Cribl Undercuts Splunk Ingest Economics
Cribl: the $120M/year Ramp of data observability
Cribl wins by making Splunk less profitable before it tries to replace Splunk outright. Splunk’s core engine was built to charge more as customers sent in more log data, so Cribl inserted itself one step upstream, where teams can filter, sample, redact, and reroute logs before they ever hit Splunk. That turns runaway ingest growth from Splunk’s revenue driver into Cribl’s wedge, with large savings that make adoption easy to justify.
-
The workflow is concrete. An operations or security team sends raw logs into Cribl Stream first, removes low value fields and duplicate events, then forwards only the useful portion into Splunk or another tool. In the 2024 Cribl update, a 5TB per day deployment is priced around $500K per year and framed as saving about $4M per year in Splunk spend.
-
This is classic counter positioning. Splunk cannot fully embrace aggressive data reduction without undercutting the ingest based economics that built its business. That strategic opening is why Splunk shipped Ingest Actions, which lets users filter and route data before indexing, and why Datadog bought Timber Technologies to bring Vector, a vendor agnostic observability pipeline, into its stack.
-
Once Cribl becomes the router, it can expand like Segment did in customer data.
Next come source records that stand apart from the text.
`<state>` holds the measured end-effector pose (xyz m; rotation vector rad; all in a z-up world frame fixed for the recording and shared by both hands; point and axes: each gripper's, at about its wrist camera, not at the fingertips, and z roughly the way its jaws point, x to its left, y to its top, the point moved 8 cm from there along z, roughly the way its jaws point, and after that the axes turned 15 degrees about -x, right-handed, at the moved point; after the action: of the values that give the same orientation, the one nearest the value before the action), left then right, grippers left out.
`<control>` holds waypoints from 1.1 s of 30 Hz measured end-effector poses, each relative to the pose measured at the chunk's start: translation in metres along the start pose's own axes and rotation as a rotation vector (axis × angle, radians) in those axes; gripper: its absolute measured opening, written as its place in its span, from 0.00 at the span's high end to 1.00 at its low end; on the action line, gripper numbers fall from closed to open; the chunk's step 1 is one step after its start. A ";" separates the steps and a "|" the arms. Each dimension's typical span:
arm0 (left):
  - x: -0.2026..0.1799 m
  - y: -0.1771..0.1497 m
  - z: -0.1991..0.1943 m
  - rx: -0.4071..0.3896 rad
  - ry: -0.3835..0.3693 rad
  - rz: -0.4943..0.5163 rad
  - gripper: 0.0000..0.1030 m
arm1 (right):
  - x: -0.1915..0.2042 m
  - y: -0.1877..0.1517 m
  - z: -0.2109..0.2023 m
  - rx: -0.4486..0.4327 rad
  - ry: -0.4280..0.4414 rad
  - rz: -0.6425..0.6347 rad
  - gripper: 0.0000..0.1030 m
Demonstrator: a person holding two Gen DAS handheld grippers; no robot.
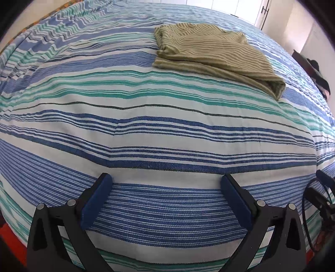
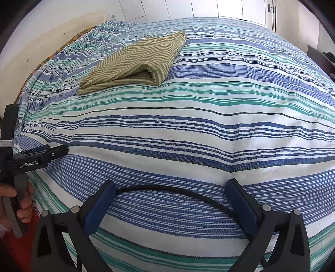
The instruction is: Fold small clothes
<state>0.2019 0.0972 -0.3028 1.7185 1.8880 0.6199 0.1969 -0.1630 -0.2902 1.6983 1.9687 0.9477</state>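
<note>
Left gripper (image 1: 166, 180): jaws spread wide, nothing between them. Blue pads (image 1: 95, 200) on black fingers, tips low over the striped bedspread (image 1: 146, 129); contact with the cloth cannot be told. Only bare blue-and-white striped fabric lies between and straight ahead of the jaws.

Right gripper (image 2: 170, 186): jaws likewise spread wide, holding nothing. A black cable (image 2: 178, 190) arcs across the gap just ahead of the fingertips, lying on the bedspread from one finger's side to the other. It is the only thing in the way near these jaws.

Left of the right jaws, at the frame edge: the left gripper seen from the side, marked "GenRobot.AI", with the person's hand (image 2: 22, 200) around its handle. Seen from the left wrist, dark cabling and part of the other tool (image 1: 320, 194) sit just off the right finger.

Folded garment (image 1: 211, 56): olive-and-cream striped, folded into a flat stack, well ahead of both grippers on the far part of the bed. It sits ahead and to the right of the left jaws, ahead and to the left of the right jaws (image 2: 138, 62). Open bedspread between it and both grippers.

Beyond: pale wall (image 2: 41, 37) behind the bed's far left edge, white cabinet doors (image 2: 209, 8) beyond the far edge, dark clutter (image 1: 316, 73) off the right side.
</note>
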 end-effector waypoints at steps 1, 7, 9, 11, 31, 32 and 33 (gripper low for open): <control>0.001 0.004 -0.005 0.018 -0.014 -0.004 0.02 | 0.000 0.001 -0.001 0.017 0.006 0.002 0.00; 0.029 0.103 -0.018 -0.094 -0.269 -0.175 0.02 | -0.022 0.055 -0.029 -0.056 0.189 0.228 0.04; 0.039 0.145 0.008 -0.075 -0.337 -0.253 0.02 | -0.040 0.089 -0.021 -0.092 0.215 0.271 0.04; 0.045 0.175 0.048 -0.019 -0.391 -0.339 0.02 | -0.059 0.127 0.000 -0.113 0.249 0.342 0.04; -0.033 0.218 0.124 0.069 -0.411 -0.195 0.85 | 0.049 0.222 0.193 0.114 0.392 0.220 0.68; -0.036 0.224 0.106 0.042 -0.426 -0.185 0.85 | 0.052 0.229 0.179 0.089 0.396 0.197 0.69; -0.040 0.230 0.089 0.017 -0.442 -0.173 0.85 | 0.055 0.236 0.165 0.065 0.399 0.178 0.70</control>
<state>0.4373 0.0788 -0.2210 1.5267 1.6993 0.1399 0.4649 -0.0587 -0.2340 1.8583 2.1336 1.3923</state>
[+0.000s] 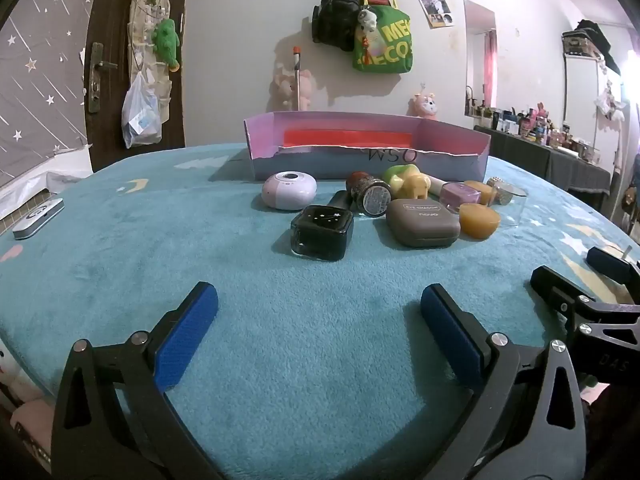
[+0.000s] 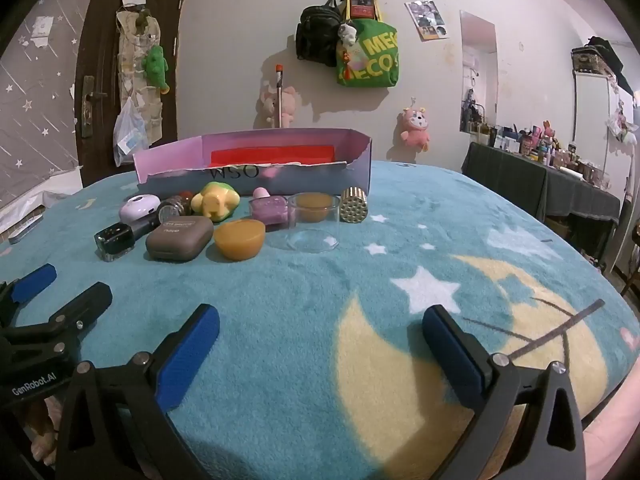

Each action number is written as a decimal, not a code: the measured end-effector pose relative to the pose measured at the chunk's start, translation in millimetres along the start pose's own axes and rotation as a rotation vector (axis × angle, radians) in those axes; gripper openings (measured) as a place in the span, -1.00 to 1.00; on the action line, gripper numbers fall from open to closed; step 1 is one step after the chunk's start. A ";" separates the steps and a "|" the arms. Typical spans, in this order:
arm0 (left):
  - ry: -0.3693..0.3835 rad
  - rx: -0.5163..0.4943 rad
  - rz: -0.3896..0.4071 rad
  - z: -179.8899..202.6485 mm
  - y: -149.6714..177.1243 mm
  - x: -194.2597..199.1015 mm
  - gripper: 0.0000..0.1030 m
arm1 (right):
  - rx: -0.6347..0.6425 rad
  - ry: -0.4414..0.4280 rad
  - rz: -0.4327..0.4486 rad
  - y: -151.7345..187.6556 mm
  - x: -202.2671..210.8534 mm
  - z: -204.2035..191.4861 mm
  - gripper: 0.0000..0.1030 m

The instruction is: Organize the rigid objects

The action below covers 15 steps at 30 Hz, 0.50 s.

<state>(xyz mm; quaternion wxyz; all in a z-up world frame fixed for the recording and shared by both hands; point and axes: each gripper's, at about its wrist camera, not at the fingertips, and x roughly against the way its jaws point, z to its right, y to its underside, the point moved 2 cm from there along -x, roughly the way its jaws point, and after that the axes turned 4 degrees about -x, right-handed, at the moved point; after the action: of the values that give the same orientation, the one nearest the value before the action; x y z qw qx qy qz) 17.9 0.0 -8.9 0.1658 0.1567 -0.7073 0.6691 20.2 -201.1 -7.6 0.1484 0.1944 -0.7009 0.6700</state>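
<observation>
**Two spread grippers, a cluster of small things before a torn box**

Two grippers hover low over the teal plush blanket (image 1: 120, 264) with its stars and yellow moon; the left gripper (image 1: 318, 312) has its blue-padded jaws spread wide with only blanket between them; the right gripper (image 2: 320, 332) stands just as wide and just as empty, a little to the right of its partner and close beside it.

Beyond them, near the far edge of the blanket, sits a long shallow cardboard box (image 1: 452, 160) with a torn front wall, a pinkish inside and a red sheet lying in it; the small rigid things lie huddled just in front of that box, well apart from both grippers. From the left there is a round lilac plastic case (image 1: 289, 191); a square dark glass bottle with star specks (image 1: 322, 232), nearest the left gripper; a dark cylindrical jar lying on its side (image 1: 370, 194); a flat grey-brown eye-shadow compact (image 1: 422, 222); a yellow-green elephant toy (image 1: 406, 182) behind it; a small pink-purple square tub (image 1: 460, 196); an amber dome-shaped block (image 2: 239, 239); a clear plastic cup on its side (image 2: 314, 220) with a second amber piece showing through it; and a gold metallic cylinder with a studded end (image 2: 354, 205) furthest right, just beside the box's corner.
</observation>
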 end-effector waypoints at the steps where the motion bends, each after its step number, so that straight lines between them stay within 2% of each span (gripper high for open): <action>1: 0.001 0.001 0.000 -0.1 0.0 0.1 1.00 | 0.006 0.003 0.001 0.0 0.0 -0.3 1.00; 15: 0.000 0.000 -0.004 0.0 0.0 -0.1 1.00 | 0.009 0.005 -0.002 -0.3 0.1 -0.5 1.00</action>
<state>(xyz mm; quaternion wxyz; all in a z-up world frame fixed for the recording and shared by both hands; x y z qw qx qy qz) 18.0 0.0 -9.0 0.1669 0.1580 -0.7069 0.6689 20.2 -200.6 -7.3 0.1499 0.1941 -0.6973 0.6735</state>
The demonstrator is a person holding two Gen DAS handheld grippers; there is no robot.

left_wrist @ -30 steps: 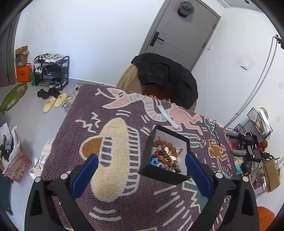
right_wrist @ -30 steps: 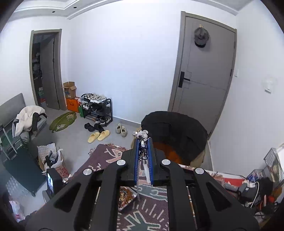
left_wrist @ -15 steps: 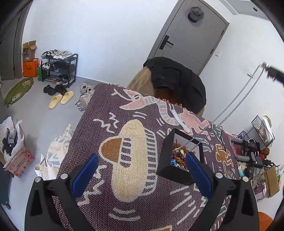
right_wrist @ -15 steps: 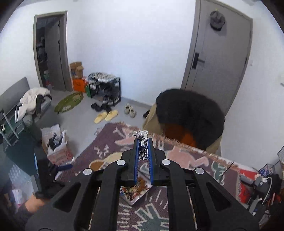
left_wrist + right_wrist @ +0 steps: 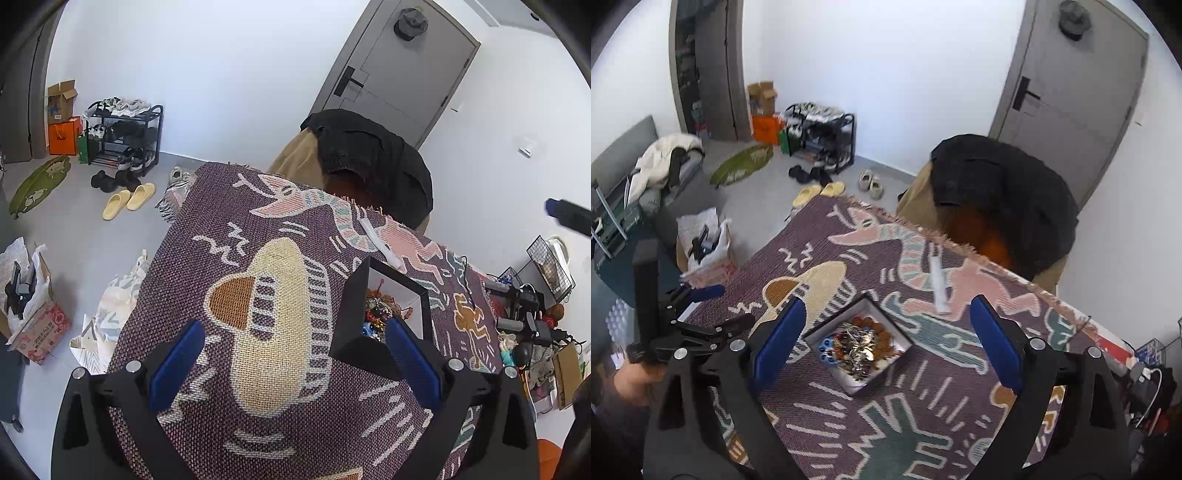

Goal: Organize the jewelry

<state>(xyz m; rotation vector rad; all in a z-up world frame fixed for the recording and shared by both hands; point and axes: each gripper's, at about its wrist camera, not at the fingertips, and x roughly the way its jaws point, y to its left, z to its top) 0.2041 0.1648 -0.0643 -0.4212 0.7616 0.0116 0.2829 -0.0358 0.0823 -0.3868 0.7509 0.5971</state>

The company has added Cribl Search, Cribl Edge, and later Cribl Lake, moving from cost control into search and storage. That makes Cribl harder to rip out, raises spend per customer, and shifts it from a tool that saves money on another vendor to a system of record for telemetry flow.
The next phase is for observability and security vendors to fight for control of the pipe before data lands in expensive indexes and data lakes. Cribl is well positioned because the upstream router increasingly decides what gets stored, what gets searched, and which downstream vendors receive the data at all. That is where budget control turns into platform power.